__ABOUT THIS EXERCISE__: Give the data again in full. Keep every line the same.

__RECORDED DATA__:
--- START ---
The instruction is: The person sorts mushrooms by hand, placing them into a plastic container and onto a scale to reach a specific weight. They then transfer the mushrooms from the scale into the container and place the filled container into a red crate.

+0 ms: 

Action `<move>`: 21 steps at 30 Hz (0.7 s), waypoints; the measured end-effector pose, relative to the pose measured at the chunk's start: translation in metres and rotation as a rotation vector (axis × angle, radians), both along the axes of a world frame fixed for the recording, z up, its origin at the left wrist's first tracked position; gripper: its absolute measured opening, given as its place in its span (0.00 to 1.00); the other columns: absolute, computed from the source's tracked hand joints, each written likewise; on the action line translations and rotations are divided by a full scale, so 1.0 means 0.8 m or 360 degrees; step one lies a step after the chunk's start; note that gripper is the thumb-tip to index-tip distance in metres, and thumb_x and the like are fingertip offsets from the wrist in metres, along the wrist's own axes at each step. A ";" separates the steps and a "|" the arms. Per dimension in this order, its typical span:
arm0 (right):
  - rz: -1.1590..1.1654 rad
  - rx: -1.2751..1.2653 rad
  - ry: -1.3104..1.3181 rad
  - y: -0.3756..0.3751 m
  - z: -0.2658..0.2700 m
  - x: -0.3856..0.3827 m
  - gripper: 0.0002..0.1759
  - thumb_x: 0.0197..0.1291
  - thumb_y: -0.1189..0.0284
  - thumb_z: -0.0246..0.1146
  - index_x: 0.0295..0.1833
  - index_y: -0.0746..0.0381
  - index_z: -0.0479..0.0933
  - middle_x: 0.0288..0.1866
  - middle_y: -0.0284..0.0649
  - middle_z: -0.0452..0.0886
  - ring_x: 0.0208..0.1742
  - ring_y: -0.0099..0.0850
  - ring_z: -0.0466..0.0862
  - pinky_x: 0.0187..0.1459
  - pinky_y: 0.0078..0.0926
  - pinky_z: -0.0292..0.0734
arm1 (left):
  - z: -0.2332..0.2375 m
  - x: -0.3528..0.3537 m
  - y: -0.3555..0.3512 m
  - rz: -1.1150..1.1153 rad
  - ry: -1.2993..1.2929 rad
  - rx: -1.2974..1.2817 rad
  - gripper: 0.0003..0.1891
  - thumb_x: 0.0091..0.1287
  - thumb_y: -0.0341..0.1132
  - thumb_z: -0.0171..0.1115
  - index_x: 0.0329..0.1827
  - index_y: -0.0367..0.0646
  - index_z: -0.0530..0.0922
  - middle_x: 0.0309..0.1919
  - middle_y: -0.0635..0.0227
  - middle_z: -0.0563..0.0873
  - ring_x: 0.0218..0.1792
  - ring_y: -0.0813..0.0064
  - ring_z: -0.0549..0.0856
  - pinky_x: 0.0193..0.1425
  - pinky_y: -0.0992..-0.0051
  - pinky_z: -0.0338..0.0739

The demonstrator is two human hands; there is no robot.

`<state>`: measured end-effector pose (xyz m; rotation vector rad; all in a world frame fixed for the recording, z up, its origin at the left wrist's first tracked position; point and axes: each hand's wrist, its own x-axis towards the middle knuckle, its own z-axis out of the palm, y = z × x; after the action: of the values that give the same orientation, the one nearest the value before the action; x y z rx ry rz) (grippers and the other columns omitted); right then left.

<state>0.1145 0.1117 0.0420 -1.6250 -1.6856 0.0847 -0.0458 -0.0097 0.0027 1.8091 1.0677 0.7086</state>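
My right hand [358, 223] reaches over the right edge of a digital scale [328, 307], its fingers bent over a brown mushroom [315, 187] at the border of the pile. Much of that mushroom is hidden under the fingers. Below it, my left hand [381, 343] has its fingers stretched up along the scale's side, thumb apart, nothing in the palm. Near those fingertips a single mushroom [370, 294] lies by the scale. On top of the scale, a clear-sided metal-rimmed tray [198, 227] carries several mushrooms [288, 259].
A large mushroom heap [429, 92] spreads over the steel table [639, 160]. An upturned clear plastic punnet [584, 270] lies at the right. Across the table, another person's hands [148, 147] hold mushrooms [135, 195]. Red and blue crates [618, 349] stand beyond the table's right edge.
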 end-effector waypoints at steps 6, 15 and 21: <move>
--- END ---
__RESPONSE TO THIS TASK__:
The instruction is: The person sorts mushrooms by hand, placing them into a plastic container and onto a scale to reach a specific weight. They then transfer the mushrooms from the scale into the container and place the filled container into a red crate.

+0 ms: 

Action `<move>`: 21 steps at 30 Hz (0.7 s), waypoints; the measured end-effector pose, relative to the pose measured at the chunk's start: translation in metres and rotation as a rotation vector (axis × angle, radians), both along the axes of a world frame fixed for the recording, z up, its origin at the left wrist's first tracked position; gripper: its absolute measured opening, given as its place in its span (0.00 to 1.00); the other columns: absolute, computed from the source's tracked hand joints, each written likewise; on the action line translations and rotations are divided by a full scale, so 1.0 means 0.8 m or 360 degrees; step one lies a step after the chunk's start; note that gripper is the thumb-tip to index-tip distance in metres, and thumb_x and the like are fingertip offsets from the wrist in metres, along the wrist's own axes at each step. A ";" separates the steps and a "|" the arms. Per dimension in this order, its typical span:
arm0 (right):
  - rz: -1.1590..1.1654 rad
  - rx: -1.2751..1.2653 rad
  - ry: -1.3104..1.3181 rad
  - y: -0.3756..0.3751 m
  - z: -0.2658..0.2700 m
  - x: -0.3856..0.3827 m
  - gripper: 0.0002..0.1759
  - thumb_x: 0.0197..0.1291
  - thumb_y: -0.1189..0.0284
  - thumb_z: -0.0246..0.1146
  - index_x: 0.0295..0.1833
  - index_y: -0.0746..0.0381
  - index_z: -0.0479..0.0933
  - middle_x: 0.0288..0.1866
  - middle_y: -0.0284..0.0649
  - middle_z: -0.0452..0.0886
  - ring_x: 0.0208..0.1742
  - ring_y: -0.0099..0.0850
  - ring_z: -0.0466..0.0862
  - pinky_x: 0.0187..0.1459
  - pinky_y: 0.0078..0.0926
  - pinky_z: -0.0292..0.0734
arm1 (left):
  - z: -0.2332..0.2375 m
  - x: -0.3528..0.3537 m
  - y: -0.3555..0.3512 m
  - rz: -1.1150..1.1153 rad
  - ry: -1.2993..1.2929 rad
  - rx: -1.2974..1.2817 rad
  - gripper: 0.0003..0.1891
  - thumb_x: 0.0091..0.1287
  - thumb_y: -0.0341..0.1132
  - thumb_z: -0.0171..0.1115
  - index_x: 0.0329..0.1827
  - index_y: -0.0367..0.0646
  - index_z: -0.0530..0.0922
  - middle_x: 0.0309..0.1919
  - middle_y: -0.0635..0.0227
  - middle_z: -0.0563..0.0873
  - ring_x: 0.0218..0.1792
  - ring_y: -0.0813..0.0064
  - ring_z: -0.0549..0.0856
  - pinky_x: 0.0193..0.1425
  - pinky_y: -0.0992..-0.0051
  - pinky_z: -0.0338..0.0739

The demonstrator is two human hands; there is no robot.

`<state>`: measured end-effector pose (xyz m; rotation vector rad; all in a world frame fixed for the recording, z up, its origin at the left wrist's first tracked position; point and axes: each hand's wrist, its own x-axis towards the middle knuckle, its own z-axis out of the palm, y = z × x; after the action: of the values that give the same orientation, the one nearest the value before the action; x y z rx ry rz) (grippers and the other columns omitted); right then left.

<state>0.1145 0.1117 0.0420 -1.6250 -1.6856 0.0847 -0.0458 -0.0097 0.0027 1.8091 1.0677 0.7086</state>
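My right hand [358, 223] reaches over the right edge of a digital scale [328, 307], its fingers bent over a brown mushroom [315, 187] at the border of the pile. Much of that mushroom is hidden under the fingers. Below it, my left hand [381, 343] has its fingers stretched up along the scale's side, thumb apart, nothing in the palm. Near those fingertips a single mushroom [370, 294] lies by the scale. On top of the scale, a clear-sided metal-rimmed tray [198, 227] carries several mushrooms [288, 259].
A large mushroom heap [429, 92] spreads over the steel table [639, 160]. An upturned clear plastic punnet [584, 270] lies at the right. Across the table, another person's hands [148, 147] hold mushrooms [135, 195]. Red and blue crates [618, 349] stand beyond the table's right edge.
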 end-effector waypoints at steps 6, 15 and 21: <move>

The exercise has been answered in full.